*** Opening of Collected data ***
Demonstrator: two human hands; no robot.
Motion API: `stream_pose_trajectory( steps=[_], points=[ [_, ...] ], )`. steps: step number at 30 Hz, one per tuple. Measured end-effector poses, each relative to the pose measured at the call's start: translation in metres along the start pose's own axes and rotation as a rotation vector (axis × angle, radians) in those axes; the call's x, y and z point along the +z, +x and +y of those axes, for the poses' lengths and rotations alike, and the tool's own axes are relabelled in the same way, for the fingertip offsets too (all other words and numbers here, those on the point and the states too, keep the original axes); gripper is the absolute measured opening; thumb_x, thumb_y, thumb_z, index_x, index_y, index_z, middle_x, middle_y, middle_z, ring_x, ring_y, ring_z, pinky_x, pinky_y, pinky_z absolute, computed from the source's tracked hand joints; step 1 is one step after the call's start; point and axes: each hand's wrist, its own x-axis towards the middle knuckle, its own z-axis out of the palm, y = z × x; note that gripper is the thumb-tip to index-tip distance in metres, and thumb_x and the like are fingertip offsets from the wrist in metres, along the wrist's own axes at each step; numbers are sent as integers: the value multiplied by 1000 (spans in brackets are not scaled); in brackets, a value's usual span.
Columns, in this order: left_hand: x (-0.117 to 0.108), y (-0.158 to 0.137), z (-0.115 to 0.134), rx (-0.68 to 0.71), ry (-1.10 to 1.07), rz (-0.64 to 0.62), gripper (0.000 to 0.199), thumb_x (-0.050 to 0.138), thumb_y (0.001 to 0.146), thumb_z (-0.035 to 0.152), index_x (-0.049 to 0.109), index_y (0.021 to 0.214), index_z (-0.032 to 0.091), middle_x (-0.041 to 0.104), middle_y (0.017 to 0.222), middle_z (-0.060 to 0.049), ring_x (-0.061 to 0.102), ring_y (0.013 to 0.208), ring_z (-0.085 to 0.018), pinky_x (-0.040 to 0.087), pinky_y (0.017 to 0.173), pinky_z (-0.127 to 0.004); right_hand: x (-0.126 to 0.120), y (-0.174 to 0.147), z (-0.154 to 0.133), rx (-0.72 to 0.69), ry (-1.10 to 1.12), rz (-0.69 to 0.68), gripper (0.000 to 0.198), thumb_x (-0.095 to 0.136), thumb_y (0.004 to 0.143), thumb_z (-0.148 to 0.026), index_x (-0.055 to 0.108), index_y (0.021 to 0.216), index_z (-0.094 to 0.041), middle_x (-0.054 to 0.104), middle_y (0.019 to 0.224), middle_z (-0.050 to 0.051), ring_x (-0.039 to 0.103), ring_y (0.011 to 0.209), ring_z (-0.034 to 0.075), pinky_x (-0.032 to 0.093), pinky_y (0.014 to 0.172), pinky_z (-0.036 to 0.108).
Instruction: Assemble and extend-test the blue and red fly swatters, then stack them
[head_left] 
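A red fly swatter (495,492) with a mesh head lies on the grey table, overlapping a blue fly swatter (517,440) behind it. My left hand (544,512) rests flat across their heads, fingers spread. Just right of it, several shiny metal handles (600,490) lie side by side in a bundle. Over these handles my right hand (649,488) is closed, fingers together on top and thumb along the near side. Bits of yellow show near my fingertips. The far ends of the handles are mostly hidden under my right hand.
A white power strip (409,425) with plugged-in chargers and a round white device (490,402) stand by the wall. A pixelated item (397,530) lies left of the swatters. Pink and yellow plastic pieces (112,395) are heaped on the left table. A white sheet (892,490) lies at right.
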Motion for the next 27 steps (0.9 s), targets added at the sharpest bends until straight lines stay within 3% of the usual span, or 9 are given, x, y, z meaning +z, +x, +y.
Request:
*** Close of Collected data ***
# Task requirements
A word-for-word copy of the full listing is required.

# Exercise response
Demonstrator: two human hands; no robot.
Motion API: `stream_pose_trajectory( steps=[_], points=[ [_, ...] ], )`. steps: step number at 30 Hz, one per tuple. Measured end-effector poses, each relative to the pose measured at the call's start: translation in metres along the start pose's own axes and rotation as a rotation vector (axis × angle, radians) in those axes; the call's x, y and z point along the +z, +x and +y of those axes, for the poses' lengths and rotations alike, and the tool's own axes are relabelled in the same way, for the fingertip offsets too (all other words and numbers here, those on the point and the states too, keep the original axes); gripper is the absolute measured opening; thumb_x, thumb_y, thumb_z, index_x, index_y, index_z, middle_x, middle_y, middle_z, ring_x, ring_y, ring_z, pinky_x, pinky_y, pinky_z absolute, computed from the source's tracked hand joints; step 1 is one step after the call's start; point and axes: each hand's wrist, its own x-axis towards the middle knuckle, its own z-axis out of the palm, y = z × x; note that gripper is the thumb-tip to index-tip distance in metres, and thumb_x and the like are fingertip offsets from the wrist in metres, along the wrist's own axes at each step; numbers are sent as integers: the value multiplied by 1000 (spans in brackets are not scaled); in brackets, a value's usual span.
Columns, in this order: left_hand: x (-0.117 to 0.108), y (-0.158 to 0.137), z (-0.115 to 0.134), rx (-0.68 to 0.71), ry (-1.10 to 1.07), rz (-0.64 to 0.62), gripper (0.000 to 0.199), thumb_x (-0.050 to 0.138), thumb_y (0.001 to 0.146), thumb_z (-0.035 to 0.152), index_x (-0.049 to 0.109), index_y (0.021 to 0.214), index_z (-0.032 to 0.091), middle_x (-0.041 to 0.104), middle_y (0.017 to 0.222), middle_z (-0.060 to 0.049), ring_x (-0.061 to 0.102), ring_y (0.013 to 0.208), ring_z (-0.085 to 0.018), pinky_x (-0.040 to 0.087), pinky_y (0.017 to 0.173), pinky_z (-0.127 to 0.004); right_hand: x (-0.126 to 0.120), y (-0.174 to 0.147), z (-0.154 to 0.133), rx (-0.72 to 0.69), ry (-1.10 to 1.12), rz (-0.69 to 0.68), gripper (0.000 to 0.198), thumb_x (-0.095 to 0.136), thumb_y (0.004 to 0.143), thumb_z (-0.148 to 0.026), index_x (-0.055 to 0.108), index_y (0.021 to 0.216), index_z (-0.094 to 0.041), middle_x (-0.054 to 0.104), middle_y (0.019 to 0.224), middle_z (-0.050 to 0.051), ring_x (-0.039 to 0.103), ring_y (0.011 to 0.209), ring_z (-0.034 to 0.075), pinky_x (-0.032 to 0.093), pinky_y (0.014 to 0.172), pinky_z (-0.036 to 0.108).
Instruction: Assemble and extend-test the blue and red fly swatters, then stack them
[head_left] 
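A red fly swatter (495,492) with a mesh head lies on the grey table, overlapping a blue fly swatter (517,440) behind it. My left hand (544,512) rests flat across their heads, fingers spread. Just right of it, several shiny metal handles (600,490) lie side by side in a bundle. Over these handles my right hand (649,488) is closed, fingers together on top and thumb along the near side. Bits of yellow show near my fingertips. The far ends of the handles are mostly hidden under my right hand.
A white power strip (409,425) with plugged-in chargers and a round white device (490,402) stand by the wall. A pixelated item (397,530) lies left of the swatters. Pink and yellow plastic pieces (112,395) are heaped on the left table. A white sheet (892,490) lies at right.
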Motion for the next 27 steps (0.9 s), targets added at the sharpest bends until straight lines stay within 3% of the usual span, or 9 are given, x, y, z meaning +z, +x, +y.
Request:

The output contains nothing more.